# bbw (boosted by wiki)
[![PyPI version](https://badge.fury.io/py/bbw.svg)](https://badge.fury.io/py/bbw)
[![badge](https://img.shields.io/badge/tutorial-binder-579ACA.svg?logo=)](https://mybinder.org/v2/gh/UB-Mannheim/bbw/main?filepath=bbw.ipynb)
[![badge](https://img.shields.io/badge/GUI-binder-579ACA.svg?logo=)](https://mybinder.org/v2/gh/UB-Mannheim/bbw/main?urlpath=proxy/8501/)
[![Language grade: Python](https://img.shields.io/lgtm/grade/python/g/UB-Mannheim/bbw.svg?logo=lgtm&logoWidth=18)](https://lgtm.com/projects/g/UB-Mannheim/bbw/context:python)

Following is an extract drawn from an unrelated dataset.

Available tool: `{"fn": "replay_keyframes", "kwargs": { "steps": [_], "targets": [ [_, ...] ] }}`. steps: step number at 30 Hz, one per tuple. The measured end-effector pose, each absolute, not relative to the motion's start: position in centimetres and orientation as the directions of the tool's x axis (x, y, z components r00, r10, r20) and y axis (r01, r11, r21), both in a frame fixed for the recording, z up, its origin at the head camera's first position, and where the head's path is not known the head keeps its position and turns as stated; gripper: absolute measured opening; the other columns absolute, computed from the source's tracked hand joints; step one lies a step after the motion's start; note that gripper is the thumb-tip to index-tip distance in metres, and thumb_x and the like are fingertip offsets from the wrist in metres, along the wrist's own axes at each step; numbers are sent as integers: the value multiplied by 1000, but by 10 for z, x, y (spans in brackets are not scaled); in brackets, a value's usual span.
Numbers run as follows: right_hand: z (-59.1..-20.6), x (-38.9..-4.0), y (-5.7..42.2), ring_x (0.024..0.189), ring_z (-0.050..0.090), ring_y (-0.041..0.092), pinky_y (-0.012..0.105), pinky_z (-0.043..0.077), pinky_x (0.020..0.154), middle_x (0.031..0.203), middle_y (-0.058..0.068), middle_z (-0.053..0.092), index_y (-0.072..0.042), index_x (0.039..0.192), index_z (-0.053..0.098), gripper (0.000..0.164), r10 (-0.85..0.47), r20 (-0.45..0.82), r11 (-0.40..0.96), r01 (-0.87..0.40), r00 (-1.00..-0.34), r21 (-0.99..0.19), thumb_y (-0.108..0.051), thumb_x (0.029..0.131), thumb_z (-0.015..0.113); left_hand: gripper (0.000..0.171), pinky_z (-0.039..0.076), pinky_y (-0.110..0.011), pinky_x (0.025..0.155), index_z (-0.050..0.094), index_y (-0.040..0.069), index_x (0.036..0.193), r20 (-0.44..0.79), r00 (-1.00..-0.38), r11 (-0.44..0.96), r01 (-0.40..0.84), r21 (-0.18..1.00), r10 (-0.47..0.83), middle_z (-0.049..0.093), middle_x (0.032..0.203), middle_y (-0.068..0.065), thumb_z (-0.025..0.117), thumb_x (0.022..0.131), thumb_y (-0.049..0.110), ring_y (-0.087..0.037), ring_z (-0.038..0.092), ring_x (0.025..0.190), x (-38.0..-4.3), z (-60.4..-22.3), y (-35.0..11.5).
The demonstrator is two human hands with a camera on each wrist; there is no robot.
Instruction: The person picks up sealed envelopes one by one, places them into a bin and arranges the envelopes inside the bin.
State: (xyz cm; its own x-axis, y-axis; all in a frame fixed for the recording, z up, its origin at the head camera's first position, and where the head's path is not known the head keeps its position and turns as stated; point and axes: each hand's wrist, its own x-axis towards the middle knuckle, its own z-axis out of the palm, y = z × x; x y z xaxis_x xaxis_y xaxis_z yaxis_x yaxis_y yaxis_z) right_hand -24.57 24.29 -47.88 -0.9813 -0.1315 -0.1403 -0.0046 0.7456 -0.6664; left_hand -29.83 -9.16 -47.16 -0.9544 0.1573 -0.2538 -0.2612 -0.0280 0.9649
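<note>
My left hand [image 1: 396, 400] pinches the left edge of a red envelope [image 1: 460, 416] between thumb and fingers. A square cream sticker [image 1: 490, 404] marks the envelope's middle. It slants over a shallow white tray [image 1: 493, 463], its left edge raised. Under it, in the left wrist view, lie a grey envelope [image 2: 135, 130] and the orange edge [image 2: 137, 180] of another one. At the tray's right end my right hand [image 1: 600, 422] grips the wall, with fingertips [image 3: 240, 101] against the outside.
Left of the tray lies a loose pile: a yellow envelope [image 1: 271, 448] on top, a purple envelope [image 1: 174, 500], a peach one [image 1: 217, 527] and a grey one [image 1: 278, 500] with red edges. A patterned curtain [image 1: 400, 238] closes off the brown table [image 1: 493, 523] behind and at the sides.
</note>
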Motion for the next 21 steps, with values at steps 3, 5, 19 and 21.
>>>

* Annotates tabular data with the entities, types and properties in [Wikidata](https://www.wikidata.org).
* Easy to use: bbw.annotate().
* Resolves even tricky spelling mistakes via meta-lookup through [SearX](https://github.com/searx/searx).
* Matches to the up-to-date values in Wikidata without the dump files.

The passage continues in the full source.